Pour le président des Etats-Unis, l'homme le plus puissant du monde, la nomination d'un ministre est une opération politiquement délicate requérant l'approbation d'un Sénat qui n'a rien d'une chambre d'enregistrement.

Le président nomme 8.000 personnes à des postes dans le gouvernement et l'administration, dont environ 1.200 doivent obtenir l'aval du Sénat: les ministres, mais aussi les ambassadeurs, les hauts responsables des ministères et agences gouvernementales et les juges fédéraux.

En nommant lundi Chuck Hagel au poste de secrétaire à la Défense et John Brennan à la tête de la CIA, Barack Obama n'a fait qu'initier un processus dont le dénouement pourrait lui échapper.

Les vies de Chuck Hagel et John Brennan vont d'abord être passées au crible par le FBI et d'autres agences gouvernementales pour déterminer d'éventuels conflits d'intérêts ou obstacles éthiques à leurs prises de fonctions.

Le Sénat prend dans la foulée la suite des opérations, selon les pouvoirs qui lui sont conférés par la Constitution.

Les candidats seront chacun convoqués devant une commission du Sénat pour un examen de passage lors duquel ils seront longuement interrogés sur leurs positions en matière de défense et politique étrangère pour l'un, et de renseignement pour l'autre. Leur passé sera aussi examiné de près.

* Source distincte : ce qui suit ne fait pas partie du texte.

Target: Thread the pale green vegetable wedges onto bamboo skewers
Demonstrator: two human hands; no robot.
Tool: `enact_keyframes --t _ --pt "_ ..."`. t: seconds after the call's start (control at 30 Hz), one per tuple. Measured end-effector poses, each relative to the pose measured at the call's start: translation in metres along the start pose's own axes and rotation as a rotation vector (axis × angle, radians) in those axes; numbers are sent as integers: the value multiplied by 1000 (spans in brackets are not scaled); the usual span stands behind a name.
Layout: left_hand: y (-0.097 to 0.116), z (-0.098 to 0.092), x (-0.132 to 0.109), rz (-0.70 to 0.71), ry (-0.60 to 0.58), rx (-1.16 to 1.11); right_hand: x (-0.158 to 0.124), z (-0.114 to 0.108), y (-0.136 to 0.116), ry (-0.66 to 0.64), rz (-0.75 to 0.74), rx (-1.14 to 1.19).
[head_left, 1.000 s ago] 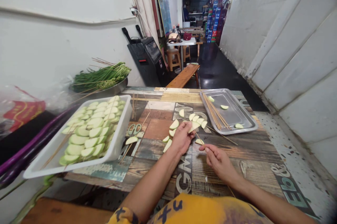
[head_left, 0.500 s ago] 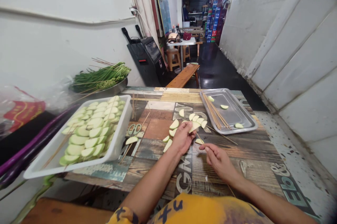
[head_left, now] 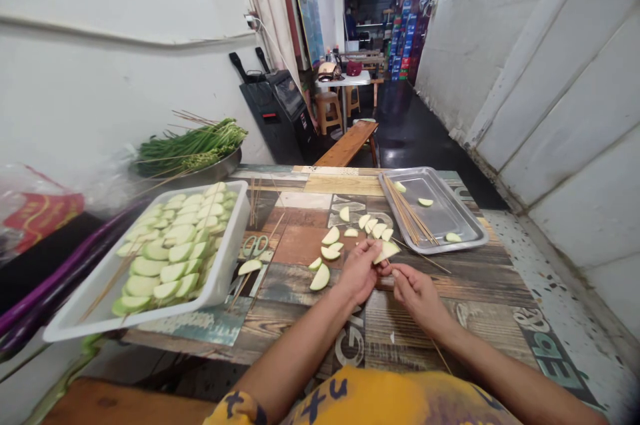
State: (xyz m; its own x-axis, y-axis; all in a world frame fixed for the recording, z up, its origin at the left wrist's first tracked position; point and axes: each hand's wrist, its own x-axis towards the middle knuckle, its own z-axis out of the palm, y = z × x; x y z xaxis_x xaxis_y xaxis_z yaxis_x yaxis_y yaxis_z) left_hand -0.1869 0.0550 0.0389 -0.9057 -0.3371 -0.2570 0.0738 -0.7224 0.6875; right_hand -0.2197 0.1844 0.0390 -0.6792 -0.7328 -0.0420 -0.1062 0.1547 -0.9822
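My left hand point(head_left: 361, 273) pinches a pale half-round vegetable slice point(head_left: 387, 251) with a thin green skin edge. Close against it, my right hand point(head_left: 414, 290) grips a thin bamboo skewer point(head_left: 441, 354), whose rear end comes out below the palm. The skewer's front end meets the lower edge of the slice; how deep it goes is hidden by my fingers. Loose slices point(head_left: 320, 276) lie on the patterned table left of and beyond my hands. On the left, a white plastic tub point(head_left: 240, 228) holds many more slices, with skewers among them.
A metal tray point(head_left: 463, 225) at the right holds several skewers point(head_left: 410, 212) and a few slices. Scissors point(head_left: 255, 246) lie beside the tub. Behind it stands a metal bowl point(head_left: 220, 168) of green stalks point(head_left: 195, 145). Purple eggplants point(head_left: 60, 285) are at far left; a wooden bench point(head_left: 347, 145) stands beyond.
My left hand has moved right and slightly nearer with the slice, uncovering slices on the table. The two hands, apart before, now meet, and the slice is at the skewer's front end.
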Motion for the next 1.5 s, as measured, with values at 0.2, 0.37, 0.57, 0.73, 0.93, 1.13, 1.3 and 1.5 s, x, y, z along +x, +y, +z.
enact_keyframes --t 0.2,0.37,0.57,0.73,0.93,1.13,1.3,1.5 --pt "2 6 -3 -43 -23 -70 8 -8 2 45 -18 1" --pt "6 3 -1 -52 -49 -59 10 -9 5 43 -22 26" --pt "7 4 -3 -11 -78 -29 11 -10 3 24 18 30" --pt "6 5 -4 63 -86 102 12 -11 4 21 -10 27" --pt "2 -1 0 144 -75 223 8 -11 1 -20 70 139" --pt "1 -9 4 238 -19 397 5 -12 -4 -80 136 259" --pt "-1 -11 6 280 18 489 4 -14 -4 -102 156 289" --pt "16 -23 11 535 234 717 2 -17 -8 -188 134 260"
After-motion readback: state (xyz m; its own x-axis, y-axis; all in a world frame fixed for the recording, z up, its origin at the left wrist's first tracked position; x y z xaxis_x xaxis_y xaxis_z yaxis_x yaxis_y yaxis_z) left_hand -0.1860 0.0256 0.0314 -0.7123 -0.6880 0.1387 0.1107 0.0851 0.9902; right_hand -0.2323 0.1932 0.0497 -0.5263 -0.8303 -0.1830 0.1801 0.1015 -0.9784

Ces auditions, télévisées, constituent le moment clé de toute nomination. Les candidats redoublent de prudence: gare aux dérapages et aux déclarations mal calibrées.

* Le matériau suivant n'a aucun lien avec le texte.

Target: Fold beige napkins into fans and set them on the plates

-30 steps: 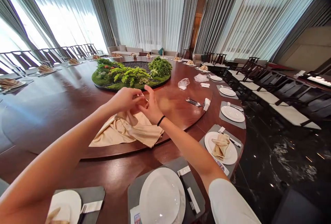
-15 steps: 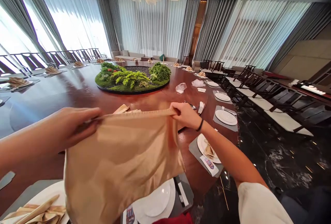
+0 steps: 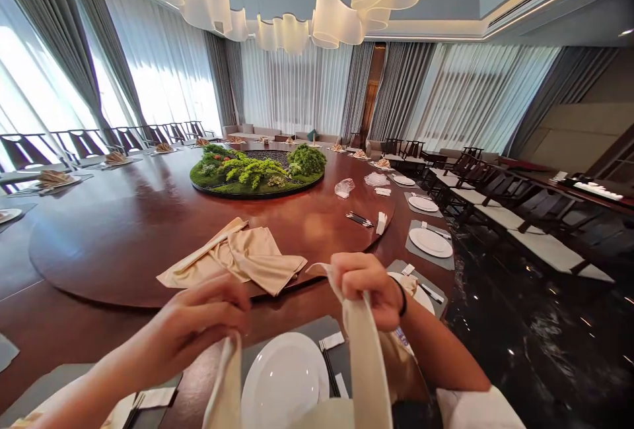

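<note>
A beige cloth napkin (image 3: pixel 367 366) hangs between my hands, close to me, its two sides drooping toward the bottom of the view. My left hand (image 3: pixel 205 317) is closed on one edge, and the cloth falls from under its fingers. My right hand (image 3: pixel 364 284) grips the other side, with a short end sticking out past the knuckles. Below and between the hands lies a white plate (image 3: pixel 284 376) on a grey placemat (image 3: pixel 319 330), with dark chopsticks (image 3: pixel 329 366) beside it. More beige napkins (image 3: pixel 247 254) lie loosely heaped on the turntable's near edge.
The large round wooden turntable (image 3: pixel 123 237) bears a green moss-and-shrub centrepiece (image 3: pixel 257 175). Crumpled clear plastic (image 3: pixel 344 187) and a bundle of chopsticks (image 3: pixel 359 219) lie on its right side. Place settings with plates (image 3: pixel 430 243) ring the table; chairs (image 3: pixel 495 208) line the right side.
The napkin was stretched flat and wide in front of me; now it hangs lower, slack in the middle. My hands have come down and the view has tilted up, uncovering the plate and napkin heap.
</note>
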A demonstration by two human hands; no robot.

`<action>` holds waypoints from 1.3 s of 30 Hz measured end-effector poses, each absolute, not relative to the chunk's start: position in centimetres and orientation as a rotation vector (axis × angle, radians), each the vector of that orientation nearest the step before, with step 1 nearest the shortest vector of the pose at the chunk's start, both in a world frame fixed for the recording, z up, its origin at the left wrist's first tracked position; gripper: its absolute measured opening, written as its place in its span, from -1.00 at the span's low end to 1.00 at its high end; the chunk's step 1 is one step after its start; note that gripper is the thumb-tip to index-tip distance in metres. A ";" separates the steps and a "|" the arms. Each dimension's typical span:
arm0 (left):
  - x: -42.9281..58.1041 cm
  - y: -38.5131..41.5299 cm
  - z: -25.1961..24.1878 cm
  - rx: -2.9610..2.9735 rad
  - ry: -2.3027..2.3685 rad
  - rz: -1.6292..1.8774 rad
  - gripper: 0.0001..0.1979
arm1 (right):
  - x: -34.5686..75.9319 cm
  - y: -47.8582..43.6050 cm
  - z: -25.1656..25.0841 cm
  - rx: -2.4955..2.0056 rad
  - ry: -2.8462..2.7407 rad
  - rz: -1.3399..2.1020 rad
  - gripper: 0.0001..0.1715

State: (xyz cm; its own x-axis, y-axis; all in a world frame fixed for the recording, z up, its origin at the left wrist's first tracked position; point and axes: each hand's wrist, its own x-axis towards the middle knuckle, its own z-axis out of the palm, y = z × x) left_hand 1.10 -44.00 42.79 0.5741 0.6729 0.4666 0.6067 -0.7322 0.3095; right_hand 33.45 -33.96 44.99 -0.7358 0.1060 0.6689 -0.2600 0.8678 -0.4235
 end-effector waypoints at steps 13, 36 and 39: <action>5.3 -40.1 43.4 2.530 1.085 0.984 -0.77 | 31.2 -31.6 43.5 0.257 -2.554 0.633 -0.86; -6.4 -33.6 49.0 2.767 1.306 0.666 -0.66 | 31.7 -25.6 50.8 -0.474 -2.550 0.301 -0.70; -6.2 -32.4 49.4 2.655 1.194 0.740 -0.63 | 32.2 -25.4 51.5 -0.527 -2.460 0.340 -0.70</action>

En 1987, le juge conservateur Robert Bork fit les frais de l'hostilité des démocrates après avoir été nommé à la Cour suprême par le président Ronald Reagan. Le Sénat rejeta sa candidature.

Il y a quatre ans, Barack Obama dut aussi renoncer à nommer Tom Daschle ministre de la Santé, après la découverte du fait qu'il n'avait pas payé environ 140.000 dollars d'impôts.

Sur les 75 candidats présentés par Barack Obama dans les deux premières années de son premier mandat, seuls 63% furent confirmés. Les rejets des nominations de ministres sont rares, mais en décembre Susan Rice a été forcée de retirer sa candidature pour remplacer Hillary Clinton au département d'Etat, face à l'opposition croissante de sénateurs républicains.

Le Sénat doit voter à une simple majorité de 51 sénateurs sur 100 pour approuver toute nomination, mais en cas d'opposition d'un sénateur, une "supermajorité" de 60 voix est nécessaire.

Avec 55 sièges, le groupe démocrate devra donc convaincre au moins cinq républicains.

Plusieurs poids lourds républicains concentrent depuis des semaines leurs critiques contre Chuck Hagel, un homme à la réputation de franc-tireur qu'ils accusent de ne pas avoir fait montre d'un soutien indéfectible à Israël ou encore de s'être opposé dans le passé aux sanctions contre Téhéran.